John A. Schutz, emeritus professor of history, died in November. He was 86. Schutz’ work focused on colonial America.

“John Schutz devoted many years of his life to USC, as a faculty member and as dean of the Social Science Division of the College,” said Steven Ross, professor and chair of history. “He will be missed by all who knew him.”

Schutz received a B.A., M.A. and Ph.D. from UCLA. After graduating in 1945, he began teaching at the California Institute of Technology. In 1953, he took a faculty position at Whittier College, where he taught until joining the USC College faculty in 1965. During his 29 years at USC, Schutz also served as the chair of the history department.

Schutz wrote numerous books and essays including The Promise of America (Dickinson, 1970) and The Dawning of America (Forum Press, 1981). In 2001, Liberty Press reissued Schutz’ The Spur of Fame: Dialogues of John Adams and Benjamin Rush.
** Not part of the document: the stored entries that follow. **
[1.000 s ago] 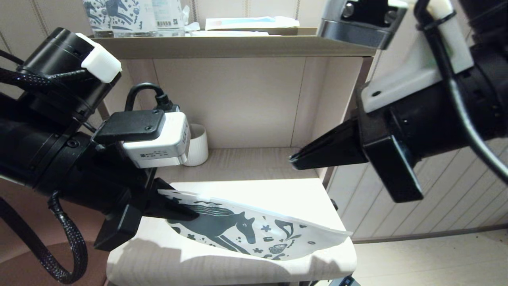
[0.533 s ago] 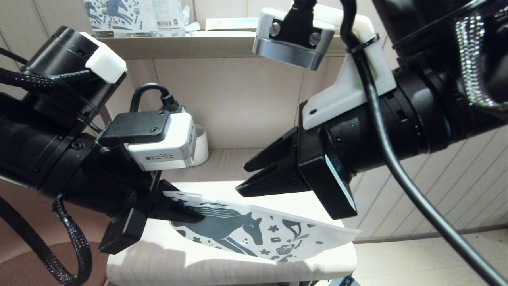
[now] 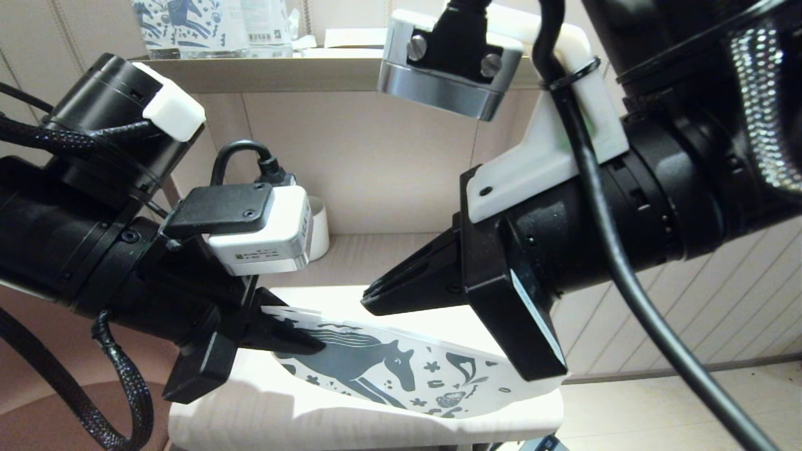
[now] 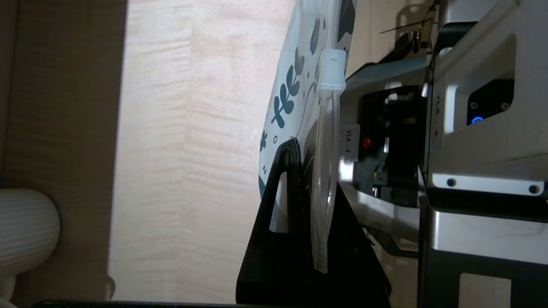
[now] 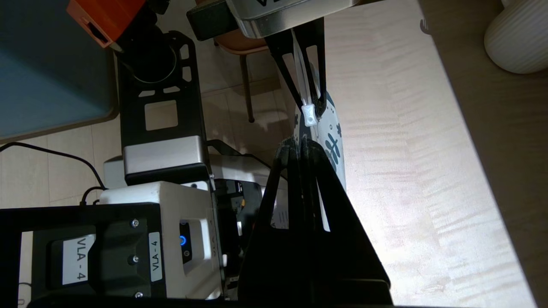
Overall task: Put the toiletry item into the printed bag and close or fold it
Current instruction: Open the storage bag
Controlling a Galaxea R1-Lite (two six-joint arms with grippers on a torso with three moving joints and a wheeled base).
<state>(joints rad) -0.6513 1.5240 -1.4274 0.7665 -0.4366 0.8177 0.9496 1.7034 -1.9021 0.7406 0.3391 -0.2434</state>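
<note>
Two grippers: both closed, meeting at the printed bag above the pale table (image 3: pixel 351 419).
Left gripper (image 3: pixel 307 340): clamped on the bag's upper edge at the end nearest the white mug (image 3: pixel 318 227); in the left wrist view (image 4: pixel 314 188) its fingers pinch the clear zip strip.
Right gripper (image 3: pixel 371 302): jaws pressed together, tips at the bag's zip edge just past the slider tab (image 5: pixel 309 115), farther from the mug; whether it grips the edge I cannot tell.
Printed bag (image 3: pixel 401 376): held on edge and tilted, zip edge up, printed face toward the head camera.
Long axis: runs from the left gripper away from the mug, sloping down to the far corner near the table's edge.
Slider tab: on the zip edge between the two grippers.
Toiletry item: not visible in any view.
Mug: at the back, in the shelf recess, well apart from the bag.
</note>
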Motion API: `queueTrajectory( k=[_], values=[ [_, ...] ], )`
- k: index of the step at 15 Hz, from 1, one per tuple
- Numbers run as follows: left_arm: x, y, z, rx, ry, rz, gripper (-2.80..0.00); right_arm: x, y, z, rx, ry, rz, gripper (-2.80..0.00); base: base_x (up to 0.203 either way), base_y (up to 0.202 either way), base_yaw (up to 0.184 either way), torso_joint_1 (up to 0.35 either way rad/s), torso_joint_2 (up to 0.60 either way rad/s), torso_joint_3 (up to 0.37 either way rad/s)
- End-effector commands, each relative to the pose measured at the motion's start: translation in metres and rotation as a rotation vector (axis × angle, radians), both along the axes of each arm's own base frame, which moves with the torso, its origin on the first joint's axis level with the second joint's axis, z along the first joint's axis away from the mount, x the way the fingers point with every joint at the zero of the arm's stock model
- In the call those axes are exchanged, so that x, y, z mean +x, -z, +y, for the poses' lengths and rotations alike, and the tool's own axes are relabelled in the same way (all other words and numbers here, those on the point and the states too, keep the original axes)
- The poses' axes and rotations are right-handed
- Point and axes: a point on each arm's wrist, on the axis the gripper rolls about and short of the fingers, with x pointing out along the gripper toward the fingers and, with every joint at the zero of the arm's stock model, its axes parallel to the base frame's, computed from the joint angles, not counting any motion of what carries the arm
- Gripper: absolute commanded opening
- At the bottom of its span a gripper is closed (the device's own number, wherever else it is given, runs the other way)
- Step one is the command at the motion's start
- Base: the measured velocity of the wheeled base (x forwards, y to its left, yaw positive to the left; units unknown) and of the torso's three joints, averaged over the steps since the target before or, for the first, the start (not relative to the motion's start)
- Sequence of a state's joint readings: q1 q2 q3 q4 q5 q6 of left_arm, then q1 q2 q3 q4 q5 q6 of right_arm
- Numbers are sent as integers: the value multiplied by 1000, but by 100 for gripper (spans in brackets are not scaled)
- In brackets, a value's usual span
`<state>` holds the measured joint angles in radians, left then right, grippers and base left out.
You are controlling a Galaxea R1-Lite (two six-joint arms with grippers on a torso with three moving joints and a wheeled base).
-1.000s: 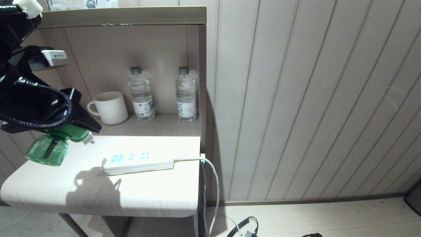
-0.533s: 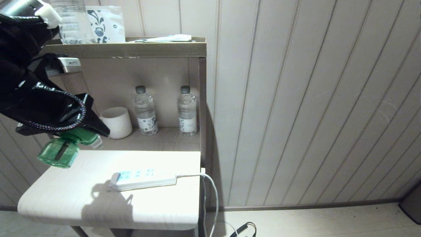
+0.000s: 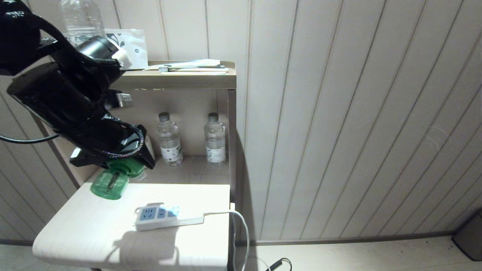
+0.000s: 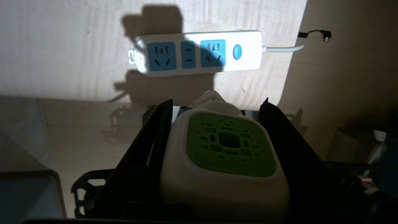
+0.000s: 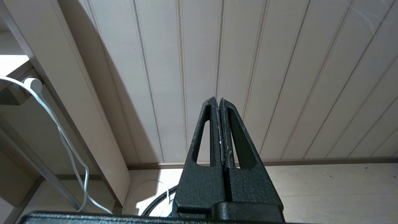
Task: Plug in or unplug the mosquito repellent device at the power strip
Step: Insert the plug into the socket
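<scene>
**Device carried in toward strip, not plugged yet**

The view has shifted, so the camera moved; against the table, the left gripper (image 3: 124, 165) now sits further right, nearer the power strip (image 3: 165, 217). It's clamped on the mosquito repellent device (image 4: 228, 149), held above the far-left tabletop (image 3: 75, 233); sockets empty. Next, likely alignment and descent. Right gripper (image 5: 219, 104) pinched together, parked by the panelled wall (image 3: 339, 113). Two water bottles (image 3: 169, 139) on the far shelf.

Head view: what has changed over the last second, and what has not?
The camera rose, so the whole scene slid down. The left gripper, shut on the mosquito repellent device, moved rightward, closer to the power strip. The strip, empty, and two water bottles stayed put.
</scene>
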<state>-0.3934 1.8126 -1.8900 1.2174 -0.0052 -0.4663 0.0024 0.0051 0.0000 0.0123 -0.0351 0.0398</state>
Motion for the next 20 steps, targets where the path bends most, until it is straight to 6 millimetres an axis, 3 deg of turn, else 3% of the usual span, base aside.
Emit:
queueTrajectory(
  k=[1,7,11,16,20],
  values=[
    [15,19,-13,-14,-19,70,-280,0,0,0,0,-1,0,-280,0,0,0,12,-29,-15],
    [25,36,-18,-17,-48,130,-280,0,0,0,0,0,1,-280,0,0,0,0,0,0],
    [30,49,-9,-6,-82,128,-280,0,0,0,0,-1,-1,-280,0,0,0,0,0,0],
    [61,75,10,6,-168,150,-280,0,0,0,0,0,1,-280,0,0,0,0,0,0],
    [83,100,12,58,-209,159,-280,0,0,0,0,0,0,-280,0,0,0,0,0,0]
  ],
)
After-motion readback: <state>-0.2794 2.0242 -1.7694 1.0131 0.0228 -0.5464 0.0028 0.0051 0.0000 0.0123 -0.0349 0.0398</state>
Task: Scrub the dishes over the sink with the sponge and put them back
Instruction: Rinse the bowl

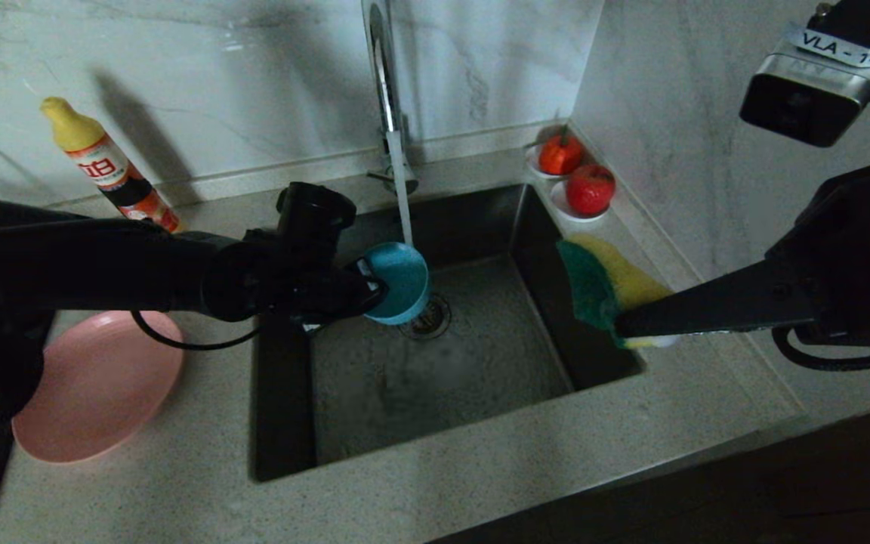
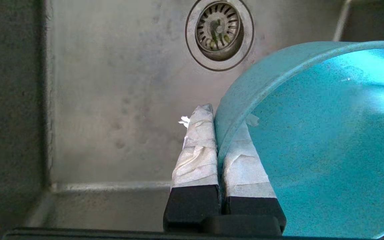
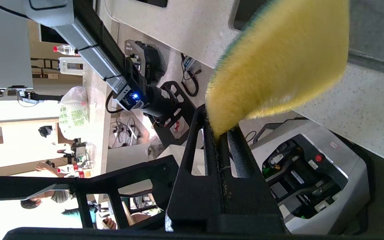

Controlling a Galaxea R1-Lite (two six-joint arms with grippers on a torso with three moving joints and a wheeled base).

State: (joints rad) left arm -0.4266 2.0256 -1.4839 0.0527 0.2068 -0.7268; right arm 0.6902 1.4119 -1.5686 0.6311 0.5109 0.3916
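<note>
Teal bowl (image 1: pixel 403 281), small, round and smooth with a matte, plastic-looking wall, hangs tipped on its side over the square dark steel sink (image 1: pixel 480 378), right under the thin stream falling from the tall chrome tap (image 1: pixel 384 83). The left gripper (image 2: pixel 218 150) holds it by the rim alone, its two tape-wrapped fingers (image 2: pixel 198 156) pinched shut on the thin wall, one inside and one outside. That looks to me like the weak point: wet, slick rim, a narrow bite, and any scrubbing push from the side could lever the bowl out so it drops onto the round slotted drain (image 2: pixel 219 31) below.

The right gripper (image 3: pixel 220 133) is clamped tight on one end of the rectangular yellow foam sponge (image 1: pixel 612 283), whose dark green scouring face looks toward the bowl; it sits over the sink's right edge, well apart from the bowl. The sponge is soft and held at its end, so it may fold instead of pressing.

A wide shallow pink plate (image 1: pixel 95 385) with a smooth surface rests on the speckled stone counter (image 1: pixel 480 483), left of the sink. Splash from the stream off the tilted bowl could also wet the counter
</note>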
Schutz served as president of both the American Historical Association and the American Studies Association.

He is survived by his sister Rosemary Di Salvo; nephews Joseph, John and George Di Salvo; and niece Catherine Padgett.


Rima Akkad Monla (B.A., International Relations, ’95), died Nov. 9 in a terrorist bombing in Amman, Jordan. She was attending a wedding with her father, Moustapha Akkad, who also died in the attack. Akkad, a successful film producer,  attended USC briefly in the 1950s.

International Relations Professor Laurie Brand remembers Monla as an enthusiastic student who sought Brand’s advice about continuing her studies of the Middle East after graduation. Monla enrolled in a master’s degree program in Middle East studies at the American University in Beirut, Lebanon. It was there she met and married her husband, Ziad Monla. The couple had two sons, 4 and 2 years old.

Continuing their friendship over the years, Brand visited Monla and her family while on sabbatical in Lebanon in 2002 and 2003. “She was very devoted to her kids and her family,” Brand said.  “She was full of life. She loved her kids, loved her family and loved living in Lebanon.”